WHAT IS EXPECTED:
Please write out the full listing beneath this line exactly, skipping its images.

INFORMATION SHOWN:
--------------------------------
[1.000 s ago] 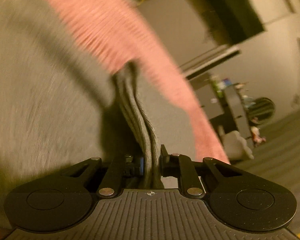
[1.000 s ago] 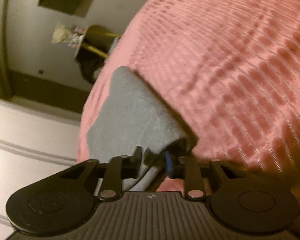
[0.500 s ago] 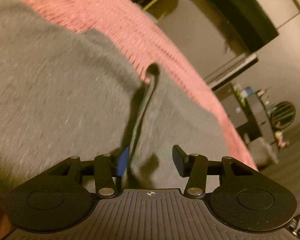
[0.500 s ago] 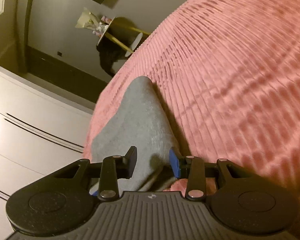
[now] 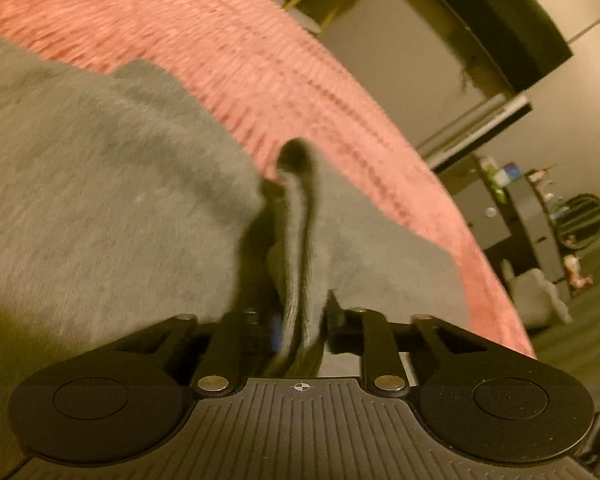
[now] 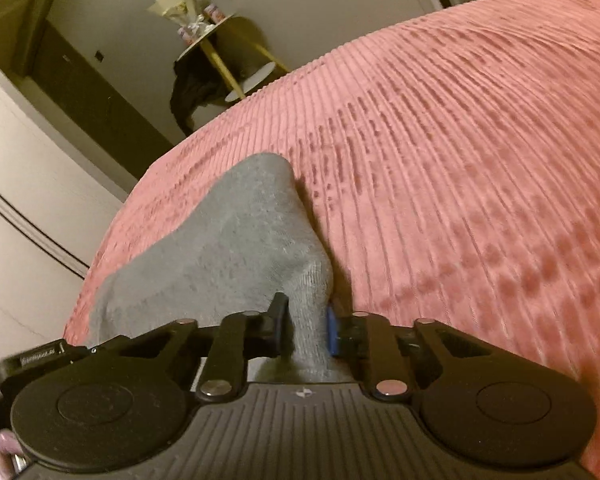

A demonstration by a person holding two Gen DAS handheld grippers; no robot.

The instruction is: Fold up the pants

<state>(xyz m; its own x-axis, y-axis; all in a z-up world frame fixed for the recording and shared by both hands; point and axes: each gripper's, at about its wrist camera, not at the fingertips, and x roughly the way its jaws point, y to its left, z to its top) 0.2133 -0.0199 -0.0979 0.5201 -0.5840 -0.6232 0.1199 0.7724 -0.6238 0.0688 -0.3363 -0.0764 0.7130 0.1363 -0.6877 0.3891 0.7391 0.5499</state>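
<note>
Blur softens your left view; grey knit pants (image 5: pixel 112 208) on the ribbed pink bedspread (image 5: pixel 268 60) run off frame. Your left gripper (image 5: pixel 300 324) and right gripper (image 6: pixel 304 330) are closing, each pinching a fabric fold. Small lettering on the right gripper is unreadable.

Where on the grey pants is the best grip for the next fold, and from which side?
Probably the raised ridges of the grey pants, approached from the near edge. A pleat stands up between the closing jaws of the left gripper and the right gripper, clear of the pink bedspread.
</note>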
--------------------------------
ANSWER BOX:
[1.000 s ago] 
[1.000 s ago] 
[0.500 s ago] 
[0.500 s ago] 
[now] 
[now] 

A demonstration by a person holding two Gen DAS handheld grippers; no robot.

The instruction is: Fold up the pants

<state>(xyz m; its own x-axis, y-axis; all in a z-up world frame fixed for the recording and shared by both hands; point and axes: each gripper's, at about its wrist camera, not at the fingertips, and x roughly the way its jaws point, y to its left, z to its top) 0.2133 -0.0199 -0.0979 0.5201 -0.5840 -0.6232 0.1199 0.7724 -0.6238 0.0688 -0.3363 -0.0764 0.7130 0.1363 -0.6877 0.3891 0.7391 0.5499</state>
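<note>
Blur softens your left view; grey knit pants (image 5: pixel 112 208) on the ribbed pink bedspread (image 5: pixel 268 60) run off frame. Your left gripper (image 5: pixel 300 324) and right gripper (image 6: pixel 304 330) are closing, each pinching a fabric fold. Small lettering on the right gripper is unreadable.

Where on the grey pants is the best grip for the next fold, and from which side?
Probably the raised ridges of the grey pants, approached from the near edge. A pleat stands up between the closing jaws of the left gripper and the right gripper, clear of the pink bedspread.
</note>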

The answer has been given, and the exercise is complete.